There is much talk over the concept of digital transformation lately.

I have now met several companies, from large enterprises to mid and small businesses across EMEA, who are working towards it in many different ways. And this is the common thread: that every company is different and their path to digital must, therefore, be unique and tailored according to their business processes. The first question I get is usually: what are the others doing? And obviously the examples help, but are not the solution to the imagination issue.

There is no such thing as a common procedure to go digital: so far the most successful (and intriguing) customers I met have set up a “digital experimentation team“, which consists of a bunch of technology savvy enthusiasts, who like to try new stuff (incidentally this would be the dream job of any geek, including myself): they are connected and socially active, they like to attend virtual and real events and meetings, even if just for the sake of mixing up ideas and new technologies; they are passionate about innovation of any sort.

This approach of the “dream team”, in my opinion and experience, works well in many ways:

  • If the company has no idea of how to get digital, this would be the team that will experiment and drive all the new stuff. They will be the salmons, swimming upstream while the rest of the company would typically try and resist change, until something beautiful happens, and then they become the praised heroes of the above mentioned transformation. This might take a while, though, and requires tough people who are willing to resist all the retortion of  the “we’ve always done it this way” mentality. It might be wise to rotate people so that they are not burnt by the job, and in the end it might also take a while to get some result. But what are the other options when there is no clear path? The only way is really to experiment off the beaten track of the company and enter the realm of digital sleepwalking.
  • If the company is already ahead of the game and wants to keep the pace, then this would really be the dream-team, as there is budget, willingness to change and an open mentality to drive changes. So the only danger here is to over-think the transformation and do too much of it. These people would be bringing new ideas to the table almost daily, and some of them might get to project approval, and some of them might succeed, thus keeping the company again one step beyond its digital track.
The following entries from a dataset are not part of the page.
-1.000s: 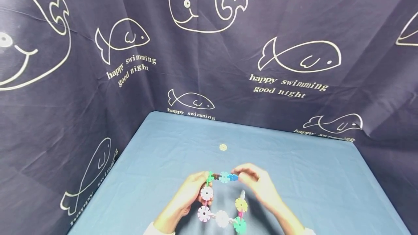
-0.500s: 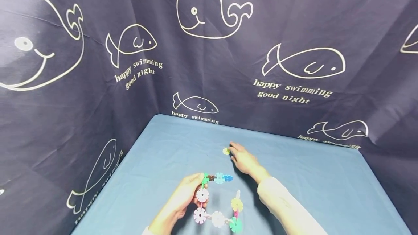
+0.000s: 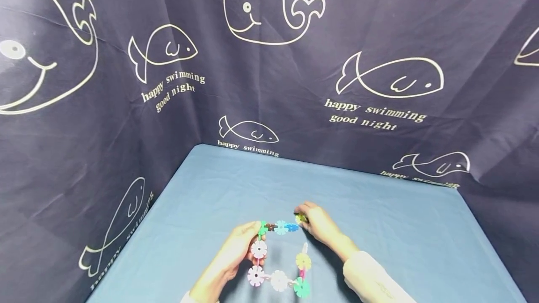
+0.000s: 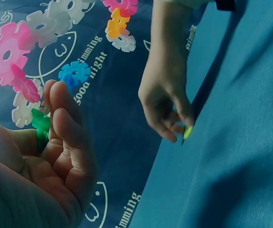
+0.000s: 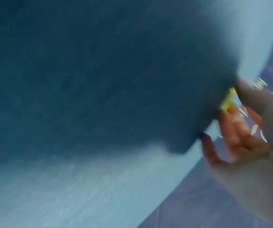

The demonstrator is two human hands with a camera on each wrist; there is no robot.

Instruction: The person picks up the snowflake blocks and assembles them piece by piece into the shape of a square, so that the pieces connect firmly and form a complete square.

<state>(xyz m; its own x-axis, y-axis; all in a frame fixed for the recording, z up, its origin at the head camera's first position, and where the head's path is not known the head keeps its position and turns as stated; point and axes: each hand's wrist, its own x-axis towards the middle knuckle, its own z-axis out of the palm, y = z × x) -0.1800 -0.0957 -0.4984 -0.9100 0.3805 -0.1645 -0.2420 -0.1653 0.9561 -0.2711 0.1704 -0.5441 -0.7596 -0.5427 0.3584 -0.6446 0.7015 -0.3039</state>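
Observation:
My left hand (image 3: 237,246) grips a chain of notched plastic snowflake discs at its green disc (image 3: 263,228). The chain bends into a square with a gap at the upper right corner. A blue disc (image 3: 291,227) ends the top side; a clear whitish disc (image 3: 305,248) tops the right side, above a yellow disc (image 3: 303,261). Between thumb and fingers, my right hand (image 3: 321,227) pinches a loose yellow-green disc (image 3: 300,219), just beyond the blue end. In the left wrist view the green disc (image 4: 41,126) sits between thumb and fingers, partly hidden.
A blue cloth covers the table (image 3: 219,191). Dark curtains (image 3: 294,74) printed with white whales, fish and words stand behind and to the left of it. The chain's lower side runs close to the front of the head view.
The right hand left the chain's blue end, reached to the far loose yellow-green disc, picked it up and came back toward the chain. The left hand keeps holding the chain in nearly the same place.

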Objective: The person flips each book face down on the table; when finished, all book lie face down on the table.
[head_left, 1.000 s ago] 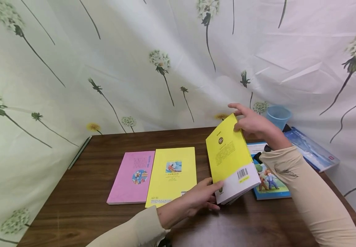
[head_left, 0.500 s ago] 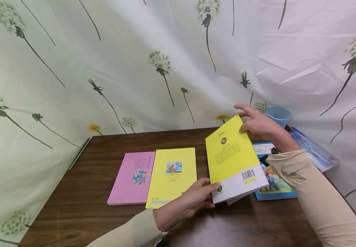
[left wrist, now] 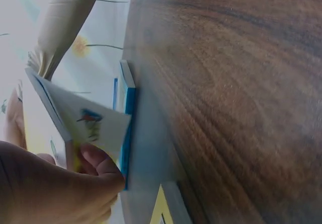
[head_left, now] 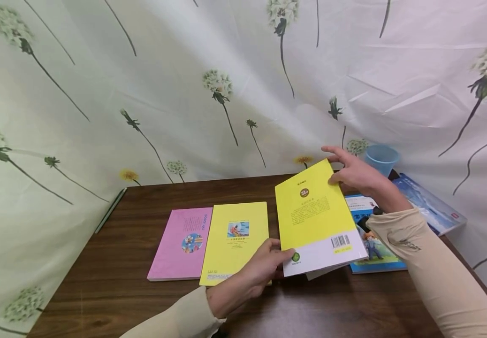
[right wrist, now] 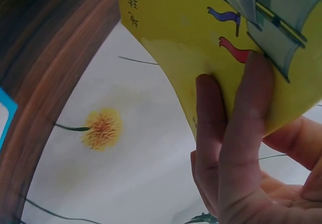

It takes courage to do and view things with a new perspective.
  • If a company is in the middle, meaning that there are some ideas and some digital presence has already started, but they’re not ahead of the game yet, there’s a lot of grey shades here to fill: an experimentation team would still do good, as they would be at least responsible for identifying and trying the new stuff (and the inevitable scapegoats when something goes wrong), plus they can liberally and quickly test new strategies that would take months to scale up the standard complex processes. A small dedicated team can give a company the required flexibility to try and fail, without compromising much, while allowing the successful projects to be then scaled to the whole company.